Stored dataset items:
• • • • • • •

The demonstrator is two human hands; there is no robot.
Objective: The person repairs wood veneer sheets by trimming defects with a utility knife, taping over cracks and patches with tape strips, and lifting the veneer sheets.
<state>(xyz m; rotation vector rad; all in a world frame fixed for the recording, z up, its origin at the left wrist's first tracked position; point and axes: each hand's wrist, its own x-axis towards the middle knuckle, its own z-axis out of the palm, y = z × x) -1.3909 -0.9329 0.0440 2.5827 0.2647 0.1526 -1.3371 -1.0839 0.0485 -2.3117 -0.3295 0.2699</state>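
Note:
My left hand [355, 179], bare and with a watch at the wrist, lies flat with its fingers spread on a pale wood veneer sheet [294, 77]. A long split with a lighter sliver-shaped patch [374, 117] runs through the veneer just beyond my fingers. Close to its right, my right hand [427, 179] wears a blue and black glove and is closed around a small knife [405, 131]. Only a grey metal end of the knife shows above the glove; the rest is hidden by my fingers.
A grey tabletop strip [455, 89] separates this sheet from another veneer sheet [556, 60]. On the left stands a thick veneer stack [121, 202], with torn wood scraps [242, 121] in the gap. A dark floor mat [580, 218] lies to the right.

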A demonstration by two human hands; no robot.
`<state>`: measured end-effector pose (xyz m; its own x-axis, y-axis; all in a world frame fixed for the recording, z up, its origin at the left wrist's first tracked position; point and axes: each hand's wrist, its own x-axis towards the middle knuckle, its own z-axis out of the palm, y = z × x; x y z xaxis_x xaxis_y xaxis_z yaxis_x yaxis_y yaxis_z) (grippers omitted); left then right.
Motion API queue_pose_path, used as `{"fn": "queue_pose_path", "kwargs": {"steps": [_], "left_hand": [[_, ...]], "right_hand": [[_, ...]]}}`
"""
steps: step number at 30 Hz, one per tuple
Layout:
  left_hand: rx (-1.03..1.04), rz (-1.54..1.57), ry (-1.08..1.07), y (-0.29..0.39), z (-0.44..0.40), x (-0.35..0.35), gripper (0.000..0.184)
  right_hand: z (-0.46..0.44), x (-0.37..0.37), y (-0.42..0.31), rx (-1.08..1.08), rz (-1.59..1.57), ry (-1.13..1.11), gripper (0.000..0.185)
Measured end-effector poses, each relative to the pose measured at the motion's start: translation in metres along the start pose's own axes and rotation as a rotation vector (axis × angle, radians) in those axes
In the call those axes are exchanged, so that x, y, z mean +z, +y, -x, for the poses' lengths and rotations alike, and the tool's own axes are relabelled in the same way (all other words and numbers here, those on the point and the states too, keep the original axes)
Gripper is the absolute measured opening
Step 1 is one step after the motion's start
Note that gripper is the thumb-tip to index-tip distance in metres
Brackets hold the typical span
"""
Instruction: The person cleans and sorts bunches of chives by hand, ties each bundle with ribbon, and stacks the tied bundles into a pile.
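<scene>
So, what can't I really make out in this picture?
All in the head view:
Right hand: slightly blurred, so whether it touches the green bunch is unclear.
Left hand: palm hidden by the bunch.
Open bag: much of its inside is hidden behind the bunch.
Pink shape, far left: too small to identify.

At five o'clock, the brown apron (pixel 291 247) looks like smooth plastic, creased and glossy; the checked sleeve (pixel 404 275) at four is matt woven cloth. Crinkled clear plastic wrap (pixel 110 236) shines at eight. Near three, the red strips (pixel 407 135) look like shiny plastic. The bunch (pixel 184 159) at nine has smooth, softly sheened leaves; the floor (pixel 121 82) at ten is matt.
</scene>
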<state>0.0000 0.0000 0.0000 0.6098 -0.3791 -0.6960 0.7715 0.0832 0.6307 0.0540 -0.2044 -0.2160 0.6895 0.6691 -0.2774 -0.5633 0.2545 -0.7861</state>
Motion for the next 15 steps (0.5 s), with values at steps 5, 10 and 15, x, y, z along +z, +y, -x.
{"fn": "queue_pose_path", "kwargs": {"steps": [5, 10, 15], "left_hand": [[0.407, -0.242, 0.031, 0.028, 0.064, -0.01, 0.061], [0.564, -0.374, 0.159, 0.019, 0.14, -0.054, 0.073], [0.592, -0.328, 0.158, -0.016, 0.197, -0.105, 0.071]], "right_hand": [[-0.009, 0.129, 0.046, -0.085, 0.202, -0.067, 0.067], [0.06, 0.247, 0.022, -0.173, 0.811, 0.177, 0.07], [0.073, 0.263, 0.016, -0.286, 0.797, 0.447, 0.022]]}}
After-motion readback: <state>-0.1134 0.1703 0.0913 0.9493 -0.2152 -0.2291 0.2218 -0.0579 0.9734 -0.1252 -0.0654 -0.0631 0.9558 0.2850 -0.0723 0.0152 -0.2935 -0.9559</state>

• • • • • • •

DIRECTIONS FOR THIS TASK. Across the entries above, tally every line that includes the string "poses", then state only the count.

OUTPUT OF THE EXERCISE. 2